Work task — Consider each line of the material below and note whether it holds "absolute". State how many do, and nothing else.

*** Listed records ***

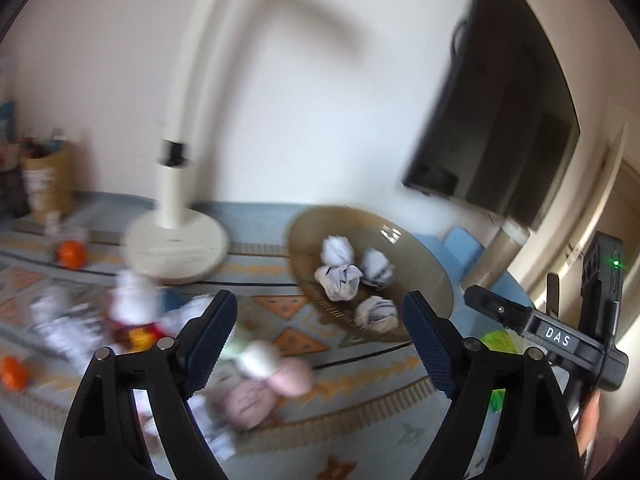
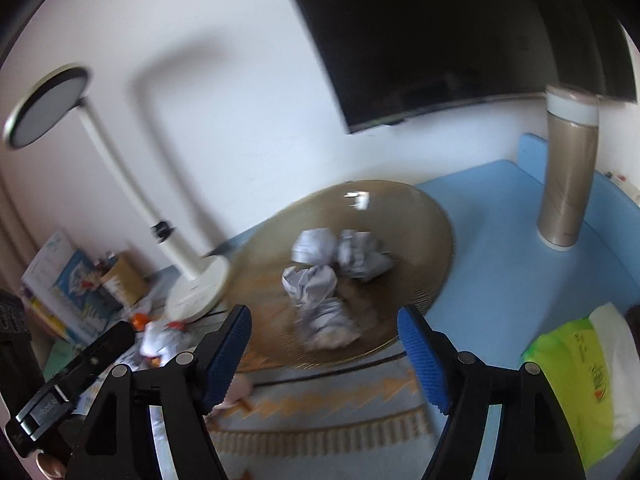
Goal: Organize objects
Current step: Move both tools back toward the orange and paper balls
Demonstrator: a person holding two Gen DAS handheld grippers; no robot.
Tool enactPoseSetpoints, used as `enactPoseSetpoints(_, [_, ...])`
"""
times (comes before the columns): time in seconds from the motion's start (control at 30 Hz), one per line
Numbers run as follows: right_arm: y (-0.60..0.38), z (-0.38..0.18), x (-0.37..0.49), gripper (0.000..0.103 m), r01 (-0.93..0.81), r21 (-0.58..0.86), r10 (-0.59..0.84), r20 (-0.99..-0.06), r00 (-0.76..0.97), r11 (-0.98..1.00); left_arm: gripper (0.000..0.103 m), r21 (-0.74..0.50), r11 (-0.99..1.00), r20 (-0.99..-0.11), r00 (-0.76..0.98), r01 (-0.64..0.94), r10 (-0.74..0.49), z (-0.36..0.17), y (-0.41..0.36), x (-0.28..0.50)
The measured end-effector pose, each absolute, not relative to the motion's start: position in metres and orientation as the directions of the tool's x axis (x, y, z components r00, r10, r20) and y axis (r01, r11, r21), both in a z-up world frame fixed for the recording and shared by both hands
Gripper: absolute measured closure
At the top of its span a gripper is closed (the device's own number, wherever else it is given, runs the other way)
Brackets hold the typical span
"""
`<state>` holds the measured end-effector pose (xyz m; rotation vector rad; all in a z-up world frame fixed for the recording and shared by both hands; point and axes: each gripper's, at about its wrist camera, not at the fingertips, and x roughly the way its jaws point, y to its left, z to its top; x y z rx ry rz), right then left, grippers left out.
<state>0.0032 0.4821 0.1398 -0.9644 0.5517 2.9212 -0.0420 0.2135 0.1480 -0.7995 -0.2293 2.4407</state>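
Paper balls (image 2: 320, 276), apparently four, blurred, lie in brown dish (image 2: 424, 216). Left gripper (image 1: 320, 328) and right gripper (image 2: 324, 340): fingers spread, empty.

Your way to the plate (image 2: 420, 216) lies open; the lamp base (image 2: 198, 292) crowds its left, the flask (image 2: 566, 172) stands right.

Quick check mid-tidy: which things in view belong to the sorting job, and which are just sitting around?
Job items: brown plate; four crumpled paper balls on it; loose paper scraps, oranges and pink pouches on the cloth.

Just lying about: desk lamp, gold flask, wall TV, green tissue pack.
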Motion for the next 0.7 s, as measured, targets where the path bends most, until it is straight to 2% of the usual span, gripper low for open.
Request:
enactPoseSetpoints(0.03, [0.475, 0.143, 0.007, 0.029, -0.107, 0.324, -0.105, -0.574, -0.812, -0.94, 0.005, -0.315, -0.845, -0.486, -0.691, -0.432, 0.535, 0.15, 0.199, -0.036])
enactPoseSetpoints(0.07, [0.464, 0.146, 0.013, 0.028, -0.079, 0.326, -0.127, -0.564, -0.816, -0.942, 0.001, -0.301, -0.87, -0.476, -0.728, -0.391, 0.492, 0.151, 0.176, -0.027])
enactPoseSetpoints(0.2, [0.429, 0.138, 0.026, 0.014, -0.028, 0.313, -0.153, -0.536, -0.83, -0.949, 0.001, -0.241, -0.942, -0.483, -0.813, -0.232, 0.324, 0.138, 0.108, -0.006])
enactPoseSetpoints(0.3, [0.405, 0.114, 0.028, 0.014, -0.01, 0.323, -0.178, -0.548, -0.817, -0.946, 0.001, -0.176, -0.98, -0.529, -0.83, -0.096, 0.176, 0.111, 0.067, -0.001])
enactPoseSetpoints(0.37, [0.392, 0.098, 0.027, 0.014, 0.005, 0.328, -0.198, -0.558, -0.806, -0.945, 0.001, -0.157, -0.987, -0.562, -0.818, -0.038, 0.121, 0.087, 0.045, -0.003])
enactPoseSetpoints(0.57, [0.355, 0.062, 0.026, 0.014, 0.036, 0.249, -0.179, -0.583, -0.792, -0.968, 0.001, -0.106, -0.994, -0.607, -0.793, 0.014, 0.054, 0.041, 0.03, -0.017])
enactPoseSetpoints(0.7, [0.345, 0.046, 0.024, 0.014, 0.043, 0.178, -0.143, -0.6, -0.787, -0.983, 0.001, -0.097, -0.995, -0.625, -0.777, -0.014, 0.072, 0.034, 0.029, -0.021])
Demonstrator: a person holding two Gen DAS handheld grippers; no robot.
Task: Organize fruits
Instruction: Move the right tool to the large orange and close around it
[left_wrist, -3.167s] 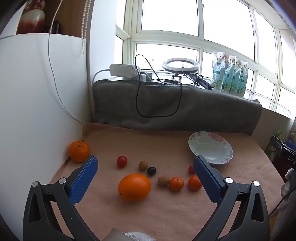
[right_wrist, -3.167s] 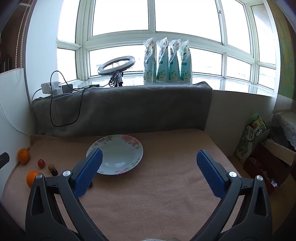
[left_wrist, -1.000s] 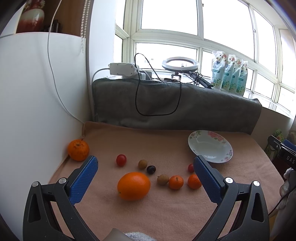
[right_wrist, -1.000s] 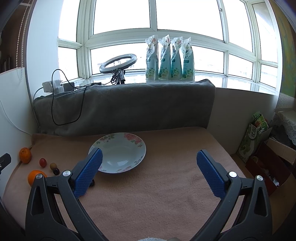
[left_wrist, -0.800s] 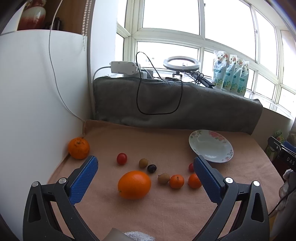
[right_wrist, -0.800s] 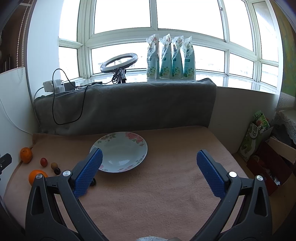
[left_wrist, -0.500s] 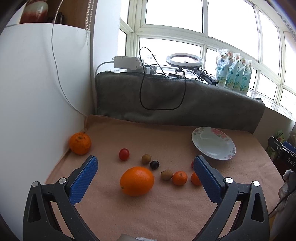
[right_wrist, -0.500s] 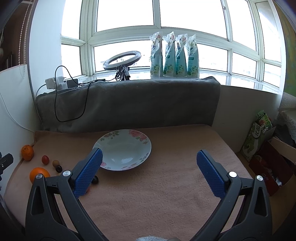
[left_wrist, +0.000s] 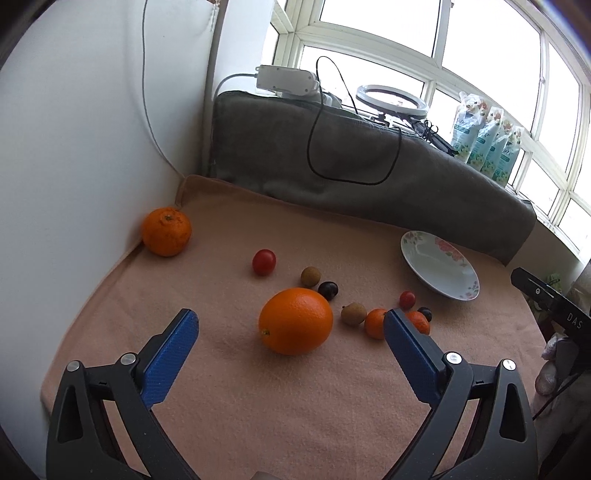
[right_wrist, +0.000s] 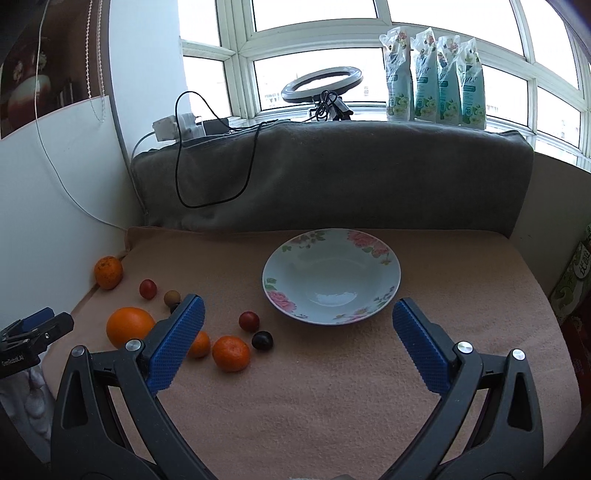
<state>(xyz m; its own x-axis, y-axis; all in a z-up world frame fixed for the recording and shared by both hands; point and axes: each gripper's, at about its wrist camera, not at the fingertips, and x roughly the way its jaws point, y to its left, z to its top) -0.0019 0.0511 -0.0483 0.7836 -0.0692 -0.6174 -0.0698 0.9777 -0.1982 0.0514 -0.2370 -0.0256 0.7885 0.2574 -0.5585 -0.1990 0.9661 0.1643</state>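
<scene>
A big orange (left_wrist: 295, 320) lies on the peach blanket just ahead of my left gripper (left_wrist: 290, 321), which is open and holds nothing. A second orange (left_wrist: 167, 231) sits by the white wall. Around them lie a cherry tomato (left_wrist: 264, 261), a brown longan (left_wrist: 310, 276), a dark grape (left_wrist: 328, 290) and small tangerines (left_wrist: 375, 323). The flowered plate (right_wrist: 331, 275) is empty, straight ahead of my open right gripper (right_wrist: 299, 321). A tangerine (right_wrist: 231, 352), a tomato (right_wrist: 248, 320) and a dark grape (right_wrist: 262, 340) lie left of the plate.
A grey cushion (right_wrist: 332, 177) with a black cable draped over it backs the blanket. A white wall (left_wrist: 74, 147) closes the left side. Ring light (right_wrist: 321, 83) and pouches (right_wrist: 432, 77) stand on the sill. Boxes (right_wrist: 576, 273) sit beyond the right edge.
Both grippers have moved forward and tilted down. The big orange now sits between the left gripper's fingertips in view; the plate and nearby fruits look larger to the right gripper. Nothing was grasped.
</scene>
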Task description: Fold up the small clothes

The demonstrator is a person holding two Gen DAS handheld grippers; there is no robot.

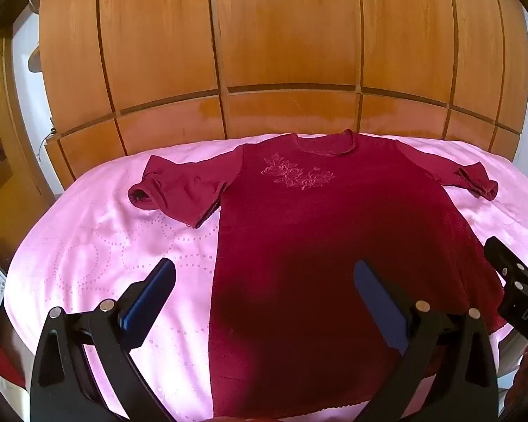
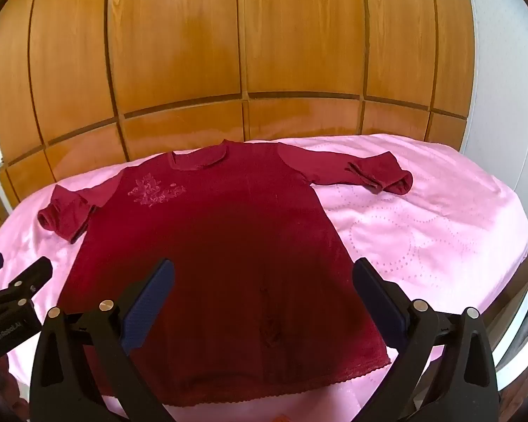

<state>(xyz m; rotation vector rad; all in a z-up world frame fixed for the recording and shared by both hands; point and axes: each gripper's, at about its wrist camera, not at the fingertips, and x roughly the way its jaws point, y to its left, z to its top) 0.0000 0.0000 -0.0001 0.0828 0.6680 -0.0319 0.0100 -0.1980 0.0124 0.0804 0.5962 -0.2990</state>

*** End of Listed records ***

Exercise response — 2